§ EXERCISE INSTRUCTIONS:
Below, find each line holding "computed" and state how many there are, using the number alone.

§ LISTED ENTRIES:
'''

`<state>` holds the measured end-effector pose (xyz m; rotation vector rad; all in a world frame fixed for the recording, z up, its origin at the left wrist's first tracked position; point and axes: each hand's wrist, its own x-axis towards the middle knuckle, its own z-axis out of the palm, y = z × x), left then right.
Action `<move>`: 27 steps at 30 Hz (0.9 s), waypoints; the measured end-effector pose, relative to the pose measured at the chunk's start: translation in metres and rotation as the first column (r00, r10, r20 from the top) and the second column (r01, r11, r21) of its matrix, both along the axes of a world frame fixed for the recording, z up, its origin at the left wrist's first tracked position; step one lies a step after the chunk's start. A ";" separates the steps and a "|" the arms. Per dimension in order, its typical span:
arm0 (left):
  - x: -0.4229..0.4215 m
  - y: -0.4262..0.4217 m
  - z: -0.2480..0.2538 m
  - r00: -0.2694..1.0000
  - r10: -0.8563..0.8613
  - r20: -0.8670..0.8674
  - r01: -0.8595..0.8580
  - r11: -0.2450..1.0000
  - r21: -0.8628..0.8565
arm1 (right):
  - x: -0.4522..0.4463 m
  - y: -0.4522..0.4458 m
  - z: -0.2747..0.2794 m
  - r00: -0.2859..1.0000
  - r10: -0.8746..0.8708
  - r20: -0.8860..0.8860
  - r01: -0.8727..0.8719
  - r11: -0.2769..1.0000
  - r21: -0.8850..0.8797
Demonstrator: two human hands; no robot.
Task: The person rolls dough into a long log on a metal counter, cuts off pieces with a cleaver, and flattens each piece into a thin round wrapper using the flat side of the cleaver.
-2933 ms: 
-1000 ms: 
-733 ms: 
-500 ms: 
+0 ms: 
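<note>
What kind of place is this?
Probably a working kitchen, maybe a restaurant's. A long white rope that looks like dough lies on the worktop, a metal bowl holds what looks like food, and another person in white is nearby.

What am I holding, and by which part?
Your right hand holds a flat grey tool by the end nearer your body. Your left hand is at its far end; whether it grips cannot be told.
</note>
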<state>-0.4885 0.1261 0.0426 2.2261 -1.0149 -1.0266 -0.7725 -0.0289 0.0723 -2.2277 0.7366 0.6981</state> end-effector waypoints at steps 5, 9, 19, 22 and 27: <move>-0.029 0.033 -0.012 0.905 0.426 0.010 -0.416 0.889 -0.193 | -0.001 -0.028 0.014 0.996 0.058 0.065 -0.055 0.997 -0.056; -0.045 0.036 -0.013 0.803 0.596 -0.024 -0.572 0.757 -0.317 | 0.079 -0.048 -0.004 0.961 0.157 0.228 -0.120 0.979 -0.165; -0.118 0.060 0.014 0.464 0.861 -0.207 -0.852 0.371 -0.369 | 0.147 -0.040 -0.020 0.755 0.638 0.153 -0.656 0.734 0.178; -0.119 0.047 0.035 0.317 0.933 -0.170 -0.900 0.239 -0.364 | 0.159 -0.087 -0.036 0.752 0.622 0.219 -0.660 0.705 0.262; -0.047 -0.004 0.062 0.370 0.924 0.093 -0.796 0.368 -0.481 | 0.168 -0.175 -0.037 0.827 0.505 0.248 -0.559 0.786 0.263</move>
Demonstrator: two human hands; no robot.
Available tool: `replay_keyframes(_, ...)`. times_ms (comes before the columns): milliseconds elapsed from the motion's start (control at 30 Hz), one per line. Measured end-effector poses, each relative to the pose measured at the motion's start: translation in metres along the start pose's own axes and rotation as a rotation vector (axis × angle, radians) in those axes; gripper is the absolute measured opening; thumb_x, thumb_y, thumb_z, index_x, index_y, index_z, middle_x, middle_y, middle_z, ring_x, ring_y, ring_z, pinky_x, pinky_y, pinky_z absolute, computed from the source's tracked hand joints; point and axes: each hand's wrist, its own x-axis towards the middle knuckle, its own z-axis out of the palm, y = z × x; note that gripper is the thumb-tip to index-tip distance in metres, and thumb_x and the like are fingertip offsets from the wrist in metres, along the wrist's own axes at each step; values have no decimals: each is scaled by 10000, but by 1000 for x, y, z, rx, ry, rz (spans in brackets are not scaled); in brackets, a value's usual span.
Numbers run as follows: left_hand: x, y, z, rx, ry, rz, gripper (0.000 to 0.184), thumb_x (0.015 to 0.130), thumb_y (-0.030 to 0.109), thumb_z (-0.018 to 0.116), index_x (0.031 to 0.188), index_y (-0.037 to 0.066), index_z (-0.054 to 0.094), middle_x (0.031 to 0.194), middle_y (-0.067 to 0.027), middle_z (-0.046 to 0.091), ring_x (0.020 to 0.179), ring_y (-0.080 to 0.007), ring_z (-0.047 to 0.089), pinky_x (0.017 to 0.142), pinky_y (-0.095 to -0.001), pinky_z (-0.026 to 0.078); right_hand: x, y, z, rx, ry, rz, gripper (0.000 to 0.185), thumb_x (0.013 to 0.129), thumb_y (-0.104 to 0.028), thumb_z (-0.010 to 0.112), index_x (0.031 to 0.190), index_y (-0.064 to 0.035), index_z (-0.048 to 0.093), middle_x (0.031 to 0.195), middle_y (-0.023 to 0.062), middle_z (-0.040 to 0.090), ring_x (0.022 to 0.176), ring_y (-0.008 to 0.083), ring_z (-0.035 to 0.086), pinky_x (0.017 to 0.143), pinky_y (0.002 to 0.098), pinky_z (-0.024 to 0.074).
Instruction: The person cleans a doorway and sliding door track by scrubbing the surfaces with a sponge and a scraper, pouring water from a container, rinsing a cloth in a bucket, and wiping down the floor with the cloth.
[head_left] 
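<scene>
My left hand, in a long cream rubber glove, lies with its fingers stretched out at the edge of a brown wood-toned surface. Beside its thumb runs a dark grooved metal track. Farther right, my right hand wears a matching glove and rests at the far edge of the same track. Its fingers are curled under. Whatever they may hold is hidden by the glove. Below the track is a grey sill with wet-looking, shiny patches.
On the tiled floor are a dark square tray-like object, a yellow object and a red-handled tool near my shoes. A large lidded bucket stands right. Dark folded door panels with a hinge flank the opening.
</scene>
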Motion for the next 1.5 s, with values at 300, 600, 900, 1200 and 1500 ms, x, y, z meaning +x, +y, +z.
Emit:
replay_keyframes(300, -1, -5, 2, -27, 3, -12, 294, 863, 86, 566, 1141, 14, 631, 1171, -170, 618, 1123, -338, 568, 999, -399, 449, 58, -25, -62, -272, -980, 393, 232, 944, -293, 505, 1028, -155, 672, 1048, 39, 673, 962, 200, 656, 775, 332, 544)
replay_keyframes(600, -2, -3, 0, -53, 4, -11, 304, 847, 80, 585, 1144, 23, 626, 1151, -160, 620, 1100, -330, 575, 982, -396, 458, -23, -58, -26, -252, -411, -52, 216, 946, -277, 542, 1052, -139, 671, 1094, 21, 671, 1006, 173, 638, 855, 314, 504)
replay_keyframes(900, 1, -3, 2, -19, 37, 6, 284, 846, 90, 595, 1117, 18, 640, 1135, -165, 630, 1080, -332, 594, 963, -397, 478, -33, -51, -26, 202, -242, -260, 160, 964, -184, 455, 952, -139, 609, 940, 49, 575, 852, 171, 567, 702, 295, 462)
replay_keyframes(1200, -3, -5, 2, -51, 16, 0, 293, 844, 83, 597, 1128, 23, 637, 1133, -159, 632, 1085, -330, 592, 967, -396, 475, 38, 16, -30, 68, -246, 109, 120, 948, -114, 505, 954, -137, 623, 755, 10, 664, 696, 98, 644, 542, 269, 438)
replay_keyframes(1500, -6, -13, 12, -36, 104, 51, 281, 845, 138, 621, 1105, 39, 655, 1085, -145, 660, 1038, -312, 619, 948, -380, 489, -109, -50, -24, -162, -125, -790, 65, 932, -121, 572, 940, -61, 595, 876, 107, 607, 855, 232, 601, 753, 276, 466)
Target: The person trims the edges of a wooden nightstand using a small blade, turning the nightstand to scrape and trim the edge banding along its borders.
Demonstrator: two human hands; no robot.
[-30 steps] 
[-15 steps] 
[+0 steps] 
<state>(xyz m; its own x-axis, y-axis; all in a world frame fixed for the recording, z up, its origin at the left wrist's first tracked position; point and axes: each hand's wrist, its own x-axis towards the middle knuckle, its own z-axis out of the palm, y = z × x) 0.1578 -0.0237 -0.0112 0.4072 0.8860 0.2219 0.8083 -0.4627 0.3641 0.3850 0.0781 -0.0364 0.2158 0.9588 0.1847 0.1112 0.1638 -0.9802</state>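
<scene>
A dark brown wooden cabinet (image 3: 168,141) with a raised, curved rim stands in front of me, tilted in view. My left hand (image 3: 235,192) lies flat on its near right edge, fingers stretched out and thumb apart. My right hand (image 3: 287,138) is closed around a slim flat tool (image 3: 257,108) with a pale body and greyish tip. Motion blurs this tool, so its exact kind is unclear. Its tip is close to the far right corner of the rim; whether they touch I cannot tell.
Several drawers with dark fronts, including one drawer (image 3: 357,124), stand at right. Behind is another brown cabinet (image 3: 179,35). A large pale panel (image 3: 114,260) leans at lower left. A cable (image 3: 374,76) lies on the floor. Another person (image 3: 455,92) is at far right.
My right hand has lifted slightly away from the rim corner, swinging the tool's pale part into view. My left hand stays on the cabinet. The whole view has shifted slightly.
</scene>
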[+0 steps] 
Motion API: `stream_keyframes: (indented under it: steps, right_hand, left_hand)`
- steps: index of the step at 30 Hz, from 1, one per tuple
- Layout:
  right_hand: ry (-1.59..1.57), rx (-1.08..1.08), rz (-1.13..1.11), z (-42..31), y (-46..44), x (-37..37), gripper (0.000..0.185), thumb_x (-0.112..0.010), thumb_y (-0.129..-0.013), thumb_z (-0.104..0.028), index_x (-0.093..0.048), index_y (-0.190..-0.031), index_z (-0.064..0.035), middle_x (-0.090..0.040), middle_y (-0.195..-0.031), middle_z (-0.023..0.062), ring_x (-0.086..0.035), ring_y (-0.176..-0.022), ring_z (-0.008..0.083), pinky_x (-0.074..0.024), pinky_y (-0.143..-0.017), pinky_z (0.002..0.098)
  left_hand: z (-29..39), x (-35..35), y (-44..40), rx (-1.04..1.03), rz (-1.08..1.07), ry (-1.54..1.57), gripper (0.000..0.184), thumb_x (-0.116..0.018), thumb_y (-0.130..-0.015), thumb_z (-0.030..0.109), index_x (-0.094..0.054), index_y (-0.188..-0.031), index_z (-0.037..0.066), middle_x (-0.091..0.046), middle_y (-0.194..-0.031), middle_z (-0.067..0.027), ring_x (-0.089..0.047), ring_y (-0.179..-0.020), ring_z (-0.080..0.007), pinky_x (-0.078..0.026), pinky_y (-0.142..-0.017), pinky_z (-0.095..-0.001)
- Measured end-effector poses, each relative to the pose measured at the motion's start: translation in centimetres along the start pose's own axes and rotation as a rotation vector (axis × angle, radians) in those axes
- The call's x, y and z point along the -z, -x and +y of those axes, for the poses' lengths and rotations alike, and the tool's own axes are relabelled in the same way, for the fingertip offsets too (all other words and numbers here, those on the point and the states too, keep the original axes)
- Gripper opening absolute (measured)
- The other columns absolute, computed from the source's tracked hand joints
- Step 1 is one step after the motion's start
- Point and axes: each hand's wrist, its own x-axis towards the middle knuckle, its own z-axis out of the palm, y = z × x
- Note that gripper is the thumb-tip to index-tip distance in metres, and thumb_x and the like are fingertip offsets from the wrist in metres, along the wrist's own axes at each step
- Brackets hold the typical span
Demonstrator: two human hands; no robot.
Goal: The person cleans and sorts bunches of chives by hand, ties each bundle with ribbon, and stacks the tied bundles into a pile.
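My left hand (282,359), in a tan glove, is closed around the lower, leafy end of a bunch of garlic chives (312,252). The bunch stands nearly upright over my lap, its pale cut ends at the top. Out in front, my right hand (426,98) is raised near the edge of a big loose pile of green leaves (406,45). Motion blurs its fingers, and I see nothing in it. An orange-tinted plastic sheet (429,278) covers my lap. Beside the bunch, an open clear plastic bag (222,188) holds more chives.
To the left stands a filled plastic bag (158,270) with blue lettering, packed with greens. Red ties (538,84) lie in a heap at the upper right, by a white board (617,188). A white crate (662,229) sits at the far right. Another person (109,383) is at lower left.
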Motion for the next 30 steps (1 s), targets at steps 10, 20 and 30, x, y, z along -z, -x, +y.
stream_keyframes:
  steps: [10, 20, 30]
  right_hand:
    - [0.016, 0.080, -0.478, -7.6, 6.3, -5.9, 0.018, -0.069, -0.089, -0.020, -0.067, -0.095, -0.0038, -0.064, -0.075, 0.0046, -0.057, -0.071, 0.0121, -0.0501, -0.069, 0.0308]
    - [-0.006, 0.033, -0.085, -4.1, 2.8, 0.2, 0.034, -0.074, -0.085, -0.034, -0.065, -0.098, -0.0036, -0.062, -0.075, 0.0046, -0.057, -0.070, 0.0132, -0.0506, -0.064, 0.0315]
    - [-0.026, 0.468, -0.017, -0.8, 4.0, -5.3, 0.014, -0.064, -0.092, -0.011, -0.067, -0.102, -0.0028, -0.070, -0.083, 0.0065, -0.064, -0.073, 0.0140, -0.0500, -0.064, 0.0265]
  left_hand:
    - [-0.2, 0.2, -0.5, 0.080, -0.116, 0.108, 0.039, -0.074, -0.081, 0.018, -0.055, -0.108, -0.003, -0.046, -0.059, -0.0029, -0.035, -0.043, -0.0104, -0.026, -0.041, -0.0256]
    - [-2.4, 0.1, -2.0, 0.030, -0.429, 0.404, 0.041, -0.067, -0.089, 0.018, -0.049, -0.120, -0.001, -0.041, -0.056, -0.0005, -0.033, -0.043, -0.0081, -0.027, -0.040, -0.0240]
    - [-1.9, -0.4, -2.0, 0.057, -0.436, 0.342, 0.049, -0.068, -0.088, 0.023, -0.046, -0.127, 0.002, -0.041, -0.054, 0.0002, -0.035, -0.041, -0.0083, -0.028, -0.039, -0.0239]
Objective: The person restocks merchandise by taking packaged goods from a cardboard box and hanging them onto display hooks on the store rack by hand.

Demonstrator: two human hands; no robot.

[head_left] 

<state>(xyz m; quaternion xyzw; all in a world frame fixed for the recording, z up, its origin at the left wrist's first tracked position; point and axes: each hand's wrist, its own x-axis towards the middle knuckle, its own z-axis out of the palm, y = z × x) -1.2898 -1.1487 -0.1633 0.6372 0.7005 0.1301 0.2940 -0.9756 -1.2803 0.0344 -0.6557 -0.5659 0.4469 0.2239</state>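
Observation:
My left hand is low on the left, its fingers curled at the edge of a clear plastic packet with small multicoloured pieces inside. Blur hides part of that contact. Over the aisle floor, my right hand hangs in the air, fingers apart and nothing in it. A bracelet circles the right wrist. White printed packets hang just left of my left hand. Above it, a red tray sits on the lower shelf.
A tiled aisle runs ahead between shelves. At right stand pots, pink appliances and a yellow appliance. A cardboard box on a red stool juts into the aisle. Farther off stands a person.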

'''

§ ANSWER FOR THIS EXERCISE:
2